When I was younger, I used to love the Steyr AUG rifle. MSAR came out with a replica (if it can be called that) about a year ago that looks great to me. I am trying to find out as much information as I can but it's difficult to come by. Looks like a lot of fun, but at almost $2k, really pricey. If it were half that, I'd buy one for sure. But, being such a fan of the AUG, I might bite the bullet (no pun intended) on this guy this year. Anyone have any experience with these?










http://www.msarinc.com/home.html


----------



## submoa (Dec 16, 2007)

Just from the picture there is the problem that if you ever used the sight on that gun, the forward assist lever would be right in your face.

If you have your heart set on a 5.56 bullpup, suggest you look at the FS2000.


----------



## Charlie (May 13, 2006)

I'd like one of each, just to be fair and balanced! :smt033


----------



## Spartan (Jan 1, 2007)

I am not sure how the assist would be right in one's face? There are iron sights on top of the stock 1.5x scope...

Even though I've never shot the FN, it's just too bulky for me.


----------



## submoa (Dec 16, 2007)

Spartan said:


> I am not sure how the assist would be right in one's face? There are iron sights on top of the stock 1.5x scope...
> 
> Even though I've never shot the FN, it's just too bulky for me.


Assume you shoot right handed.

To look through the scope/sight (the "handle" above the barrel), you get a cheekweld to the stock on top of left ejection window cover above the mag.

2 o'clock from the mag is the protruding forward assist. If you have a cheekweld to look through the sight as described above, the forward assist will be in your face.


----------



## Spartan (Jan 1, 2007)

I guess I have to presume it's non-intrusive or they probably wouldn't have put it there. I am wondering if anyone has had personal experience with them and how their fit and finish is.


----------



## submoa (Dec 16, 2007)

Spartan said:


> I guess I have to presume it's non-intrusive or they probably wouldn't have put it there.

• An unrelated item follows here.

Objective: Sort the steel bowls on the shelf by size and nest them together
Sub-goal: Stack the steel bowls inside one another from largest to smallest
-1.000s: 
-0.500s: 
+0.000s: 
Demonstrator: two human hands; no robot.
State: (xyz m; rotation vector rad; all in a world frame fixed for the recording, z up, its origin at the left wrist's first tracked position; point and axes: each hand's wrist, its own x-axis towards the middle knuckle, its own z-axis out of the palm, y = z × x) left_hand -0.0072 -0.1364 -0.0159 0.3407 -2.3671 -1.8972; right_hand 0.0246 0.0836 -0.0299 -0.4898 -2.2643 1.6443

I am wondering if anyone has had personal experience with them and how their fit and finish is.


Steyr AUG lacks the forward assist knob.

Just add MSAR STG-556 to the list of dumb gun designs...

Here's another POS 5.56 bullpup end-user casualty maker: SA80 aka L85A1. British forces were stuck with this suicide device for almost 20 years until HK was brought in for the L85A2 upgrade.


----------